## Your goal
Check each line of the listing for the string "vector". Copy those where it appears.
++++
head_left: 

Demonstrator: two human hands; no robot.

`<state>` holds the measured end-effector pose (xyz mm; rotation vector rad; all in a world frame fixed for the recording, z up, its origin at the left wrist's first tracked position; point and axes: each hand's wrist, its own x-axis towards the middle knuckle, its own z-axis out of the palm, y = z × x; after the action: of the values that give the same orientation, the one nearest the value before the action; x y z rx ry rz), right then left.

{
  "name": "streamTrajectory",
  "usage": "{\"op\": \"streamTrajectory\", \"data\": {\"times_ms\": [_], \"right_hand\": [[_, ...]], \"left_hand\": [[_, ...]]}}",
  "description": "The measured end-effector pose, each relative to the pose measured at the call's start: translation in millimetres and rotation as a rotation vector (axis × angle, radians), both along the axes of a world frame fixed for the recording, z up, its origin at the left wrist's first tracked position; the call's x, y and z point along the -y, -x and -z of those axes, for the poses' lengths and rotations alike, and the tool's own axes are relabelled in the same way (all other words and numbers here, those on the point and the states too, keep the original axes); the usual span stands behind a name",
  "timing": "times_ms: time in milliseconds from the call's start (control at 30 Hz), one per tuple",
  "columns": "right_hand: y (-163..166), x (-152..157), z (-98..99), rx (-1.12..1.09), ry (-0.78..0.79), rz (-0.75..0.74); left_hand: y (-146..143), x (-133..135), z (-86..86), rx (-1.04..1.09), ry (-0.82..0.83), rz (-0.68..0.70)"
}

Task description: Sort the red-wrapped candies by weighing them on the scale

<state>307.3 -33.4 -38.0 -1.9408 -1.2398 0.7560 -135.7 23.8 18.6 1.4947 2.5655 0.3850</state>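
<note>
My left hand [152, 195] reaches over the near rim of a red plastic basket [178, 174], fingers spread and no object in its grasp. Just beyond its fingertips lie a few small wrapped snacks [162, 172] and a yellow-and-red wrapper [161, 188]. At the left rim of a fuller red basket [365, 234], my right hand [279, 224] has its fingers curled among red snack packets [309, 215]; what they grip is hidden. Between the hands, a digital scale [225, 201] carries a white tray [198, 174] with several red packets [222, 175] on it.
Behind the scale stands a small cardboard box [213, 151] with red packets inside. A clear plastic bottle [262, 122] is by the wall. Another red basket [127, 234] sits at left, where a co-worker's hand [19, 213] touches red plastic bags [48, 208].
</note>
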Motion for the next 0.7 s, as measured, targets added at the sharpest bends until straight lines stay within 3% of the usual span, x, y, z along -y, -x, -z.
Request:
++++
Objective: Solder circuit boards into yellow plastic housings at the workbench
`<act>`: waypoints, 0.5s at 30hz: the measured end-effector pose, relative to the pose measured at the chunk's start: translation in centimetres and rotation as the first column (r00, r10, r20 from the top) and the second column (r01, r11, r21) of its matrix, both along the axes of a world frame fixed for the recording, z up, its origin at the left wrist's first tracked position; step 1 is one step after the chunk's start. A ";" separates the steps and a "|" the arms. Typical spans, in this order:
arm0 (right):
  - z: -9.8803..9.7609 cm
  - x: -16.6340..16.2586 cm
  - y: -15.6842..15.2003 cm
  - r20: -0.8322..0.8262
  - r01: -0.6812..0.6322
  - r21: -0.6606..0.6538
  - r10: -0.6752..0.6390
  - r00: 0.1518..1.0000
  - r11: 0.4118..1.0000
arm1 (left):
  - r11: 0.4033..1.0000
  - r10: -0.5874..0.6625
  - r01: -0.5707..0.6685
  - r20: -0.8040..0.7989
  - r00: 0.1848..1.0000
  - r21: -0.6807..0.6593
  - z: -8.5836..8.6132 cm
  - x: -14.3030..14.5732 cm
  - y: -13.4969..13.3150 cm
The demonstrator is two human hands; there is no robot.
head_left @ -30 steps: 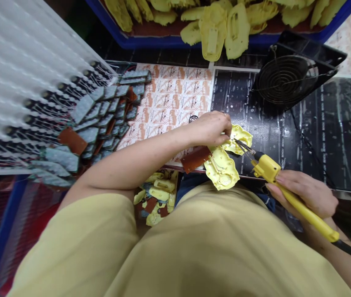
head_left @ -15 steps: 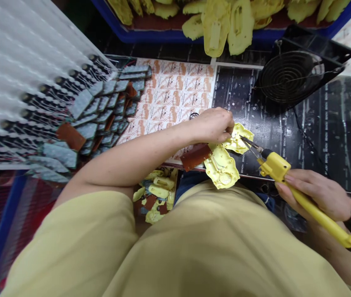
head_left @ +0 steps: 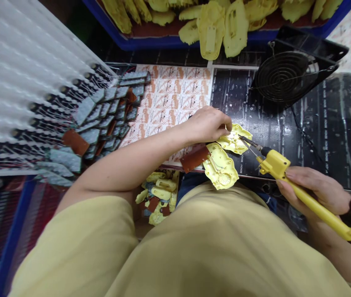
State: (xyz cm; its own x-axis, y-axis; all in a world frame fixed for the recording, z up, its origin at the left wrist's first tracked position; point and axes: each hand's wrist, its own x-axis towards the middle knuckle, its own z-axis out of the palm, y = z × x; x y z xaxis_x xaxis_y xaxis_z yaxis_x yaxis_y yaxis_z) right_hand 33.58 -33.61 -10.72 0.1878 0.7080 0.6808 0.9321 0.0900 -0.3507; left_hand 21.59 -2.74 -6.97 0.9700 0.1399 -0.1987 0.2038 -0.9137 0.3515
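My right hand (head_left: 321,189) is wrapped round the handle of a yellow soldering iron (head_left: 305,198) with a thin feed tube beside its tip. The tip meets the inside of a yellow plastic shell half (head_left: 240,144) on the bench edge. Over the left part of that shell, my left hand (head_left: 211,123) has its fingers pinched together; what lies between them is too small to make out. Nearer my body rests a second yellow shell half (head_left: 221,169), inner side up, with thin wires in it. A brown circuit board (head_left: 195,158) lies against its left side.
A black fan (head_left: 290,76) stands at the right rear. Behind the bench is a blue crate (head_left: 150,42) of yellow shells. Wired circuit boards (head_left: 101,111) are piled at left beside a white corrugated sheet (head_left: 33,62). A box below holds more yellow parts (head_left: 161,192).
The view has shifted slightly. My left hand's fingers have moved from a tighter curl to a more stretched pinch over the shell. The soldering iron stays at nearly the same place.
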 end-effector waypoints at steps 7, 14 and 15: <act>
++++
## Answer section
`<state>` holds the measured end-effector pose (xyz mm; rotation vector rad; all in a world frame fixed for the recording, z up, its origin at the left wrist's first tracked position; point and axes: each hand's wrist, its own x-axis towards the middle knuckle, its own z-axis out of the palm, y = z × x; after the action: of the values that give the same orientation, the one nearest the value before the action; x y z rx ry rz), right then left.
  "description": "The measured end-effector pose, each relative to the pose measured at the call's start: translation in millimetres and rotation as a rotation vector (axis × angle, radians), both along the axes of a world frame fixed for the recording, z up, its origin at the left wrist's first tracked position; the call's x, y and z point along the -y, -x and -z of those axes, for the poses' lengths and rotations alike, and the tool's own axes are relabelled in the same way (all other words and numbers here, those on the point and the states too, keep the original axes); the usual span stands behind a name",

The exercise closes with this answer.